Adjustable Speed Drives (ASD) need to have the at least the torque and velocity regulators tuned. The tension regulator if used will also need to be tuned. Tuning can be done with Auto-Tune or done manually. Tuning is a process of setting regulator gains to give a desired response. In web handling, tuning applies a step function (sudden increase) to the setpoint. The desired response is a curve that rises rapidly and then more slowly approaches the new setpoint. The desired response follows an exponential curve. The diagram above shows several typical responses to a step.
Less desirable responses include:
- Oscillatory (hunting)
- Steady State Error
- Dead Time
There are industry accepted measurements and calculations that can be used to describe the undesirable traits and to characterize the desired exponential response.
The only useful measurement for instability and oscillatory systems is the Period (seconds) or Frequency (Hz= 1/Period), Angular Frequency (2π*Frequency radians/second).
The desired response is measured by its time constant in seconds. The time constant is the time to reach 63% of the setpoint. The time constant can be converted to bandwidth in Radians/second. Bandwidth and time constant are inversely related.

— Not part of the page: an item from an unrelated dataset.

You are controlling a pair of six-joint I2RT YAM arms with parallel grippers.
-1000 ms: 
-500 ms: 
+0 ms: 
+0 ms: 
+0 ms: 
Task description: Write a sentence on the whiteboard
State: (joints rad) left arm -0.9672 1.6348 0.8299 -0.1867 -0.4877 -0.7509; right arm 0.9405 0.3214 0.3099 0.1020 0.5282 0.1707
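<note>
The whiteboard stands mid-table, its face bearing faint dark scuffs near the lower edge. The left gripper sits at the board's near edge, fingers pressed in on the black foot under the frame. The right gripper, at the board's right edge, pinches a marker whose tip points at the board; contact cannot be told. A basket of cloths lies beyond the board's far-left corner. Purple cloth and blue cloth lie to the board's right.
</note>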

Over-Shoot is measured as a percentage of the step size. Measure the highest peak and compare with the setpoint value. A Critically-Damped system is the fastest exponential response without over-shoot. Over-Damped systems look identical to the Critically-Damped response, except they have a greater time constant/lower Bandwidth. Under-Damped systems have overshoot.
Dead time is undesirable and always limits regulator response.
The chart above shows typical responses. The response may be of a torque regulator, speed regulator or tension regulator. The chart shows an ideal response with time constant of 0.5 seconds, an under-damped response with 30% overshoot and an over-damped response.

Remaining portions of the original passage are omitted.